6. Foreign Currency Transactions:
There is no foreign currency transaction for the company during the
year; hence AS- 11 "Accounting for foreign exchange" is not applicable
for this year.
Mar 31, 2012
1. The Financial Statements have been prepared on the basis of going
concern, under the historical cost convention on the accrual basis, to
comply in all material aspects with applicable accounting principles in
India, the Accounting Standards issued by the Institute of Chartered
Accountants of India (ICAI) and the relevant provisions of the
Companies Act, 1956.
2. Income & Expenditure:
All items of income and expenditure shown in the statement having
material bearing on the accounts are accounted on accrual basis.
3. Fixed Assets:
Fixed Assets are carried at cost less accumulated depreciation.
4. Depreciation:
Depreciation on Fixed Assets is provided on written down method as per
schedule XIV of the Companies Act, 1956.
5. Inventories:
Raw Granite Blocks are valued at cost or net realizable value whichever
is less.
Finished goods are valued at lower of cost or net realizable value.
Since the Company is an 100% EOU, Central Excise duty is not chargeable
on finished goods. Accordingly, Central Excise Duty Component is not
included in the valuation of Closing Stock of Granite Polished Slabs.
Work-in-progress is valued at lower of Cost or Net realizable value.
Stores, Spares and Consumables are valued at cost.
6. Foreign Currency Transactions:
Transactions in foreign currency are recorded at the rates of foreign
exchange prevailing on the date of transactions.
Mar 31, 2010
A) Basis of preparation of Financial Statements: The Financial
Statements have been prepared under historical cost convention method
and are in conformity to the generally accepted accounting principles,
applicable provisions of The Companies Act, 1956 and as per the
Accounting Standards issued by the Institute of Chartered Accountants
of India.
b) Income and Expenditure: All items of income and expenditure shown in
the statement having material bearing on the accounts are accounted on
accrual basis.
c) Fixed Assets: Fixed Assets are carried at cost less accumulated
depreciation
d) Depreciation: Depreciation will be provided on written down method
as per the rates specified in Schedule XIV of The Companies Act, 1956.

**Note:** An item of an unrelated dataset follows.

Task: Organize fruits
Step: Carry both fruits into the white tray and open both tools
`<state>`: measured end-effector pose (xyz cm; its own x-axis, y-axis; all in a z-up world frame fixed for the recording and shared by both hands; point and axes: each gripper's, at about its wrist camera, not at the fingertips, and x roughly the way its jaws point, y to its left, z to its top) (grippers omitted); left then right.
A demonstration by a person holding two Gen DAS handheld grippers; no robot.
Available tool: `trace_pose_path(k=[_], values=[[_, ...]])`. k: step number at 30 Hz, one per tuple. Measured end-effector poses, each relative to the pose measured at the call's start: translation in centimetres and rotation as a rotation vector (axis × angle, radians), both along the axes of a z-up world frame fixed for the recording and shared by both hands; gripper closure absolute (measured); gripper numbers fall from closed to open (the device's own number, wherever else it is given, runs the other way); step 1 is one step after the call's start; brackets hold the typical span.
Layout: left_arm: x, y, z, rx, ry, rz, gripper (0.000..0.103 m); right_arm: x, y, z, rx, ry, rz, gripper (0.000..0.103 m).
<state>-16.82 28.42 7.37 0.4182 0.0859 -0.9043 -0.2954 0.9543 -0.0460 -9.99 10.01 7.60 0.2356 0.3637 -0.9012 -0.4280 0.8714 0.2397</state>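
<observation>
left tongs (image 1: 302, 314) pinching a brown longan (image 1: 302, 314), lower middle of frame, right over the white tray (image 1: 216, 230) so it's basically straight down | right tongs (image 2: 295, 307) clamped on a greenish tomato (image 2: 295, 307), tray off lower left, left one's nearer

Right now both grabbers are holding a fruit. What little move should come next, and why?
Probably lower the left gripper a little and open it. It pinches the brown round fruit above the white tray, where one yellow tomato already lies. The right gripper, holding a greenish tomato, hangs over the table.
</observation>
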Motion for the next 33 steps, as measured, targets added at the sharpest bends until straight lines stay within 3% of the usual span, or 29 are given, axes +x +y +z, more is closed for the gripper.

e) Inventories: Raw Granite Blocks are valued at cost or net realisable
value which ever is less.
a. Finished Goods are valued at lower of Cost or Net realisable value.
Since the Company is an 100% E.O.U., Central Excise duty is not
chargeable on finished goods. Accordingly, Central Excise Duty
component is not included in the valuation of Closing Stock of Granite
Polished Slabs.
b. Work-in-progress is valued at lower of Cost or Net realisable
value.
c. Stores, Spares and Consumables are valued at cost.
f) Foreign currency transactions: Transactions in foreign currency are
recorded at the rates of foreign exchange prevailing on the date of
transactions. Current Assets and Liabilities denominated in Foreign
Currency, are translated at the rate of exchange prevailed as at the
Balance Sheet date. Difference between the year end exchange rates and
original exchange rates in foreign currency, is accounted on exchange
gain or loss and dealt with in the Profit & Loss Account.